A second wave of protests followed the revised amendments, with a three-day action announced on December 15 and held from December 16 to 18, 2025, drawing thousands more participants, including journalists, cultural figures, and citizens concerned about media independence. Protests included gatherings outside the Seimas and symbolic acts like lighting fires to represent threats to free speech.

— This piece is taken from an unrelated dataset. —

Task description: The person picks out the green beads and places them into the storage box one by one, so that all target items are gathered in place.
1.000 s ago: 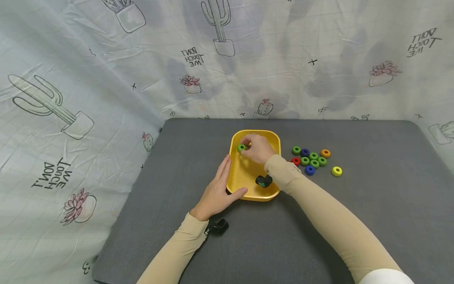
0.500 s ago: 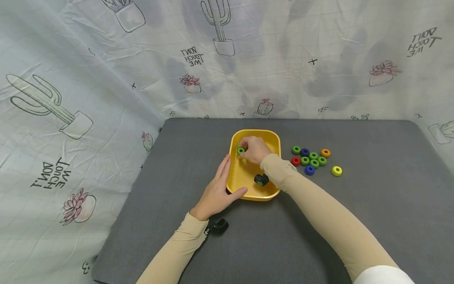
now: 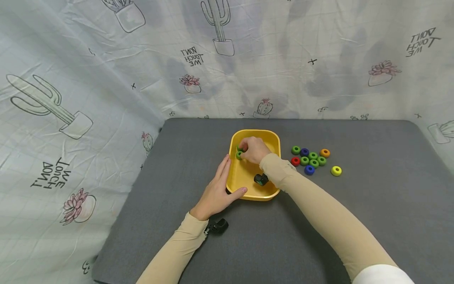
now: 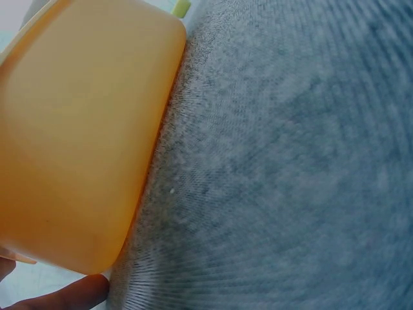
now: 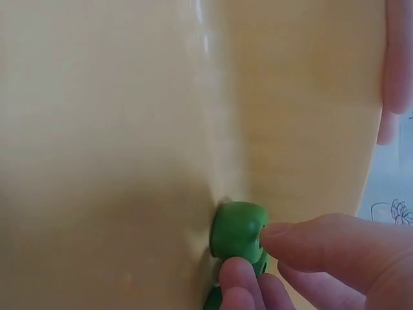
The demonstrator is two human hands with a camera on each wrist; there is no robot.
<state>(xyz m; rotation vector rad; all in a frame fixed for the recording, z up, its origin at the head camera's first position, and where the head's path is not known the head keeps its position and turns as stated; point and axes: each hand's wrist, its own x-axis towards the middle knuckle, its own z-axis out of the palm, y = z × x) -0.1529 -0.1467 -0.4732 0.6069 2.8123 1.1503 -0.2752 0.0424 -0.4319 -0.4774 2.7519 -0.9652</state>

==International Reactions==
The proposals drew criticism from international media freedom organizations:

- Reporters Without Borders (RSF) warned that the changes defied European rules on public broadcaster independence.
- European Centre for Press and Media Freedom (ECPMF) and Media Freedom Rapid Response (MFRR) raised alarms over political pressure on LRT.
- International Press Institute (IPI) highlighted increasing pressure on public service broadcasting.
- The European Broadcasting Union (EBU) expressed serious concerns about threats to LRT's autonomy.
- The Council of Europe's Venice Commission issued a reference document on the amendments, noting shifts in dismissal procedures and financing.

== Resolution ==
On December 18, 2025, President Gitanas Nausėda criticized both the fast-track process and the opposition's tactics, suggesting that the LRT Council and administration resign voluntarily to resolve the crisis. Following negotiations, the ruling coalition announced on December 19 that the vote would be postponed to 2026, abandoning the urgent procedure. The Seimas autumn session ended on December 23 without passing the amendments.

== Significance ==
The filibuster and protests underscored growing political polarization in Lithuania and debates over media freedom in the EU context. It successfully delayed the bill, forcing a compromise and drawing global attention to safeguards for public broadcasters.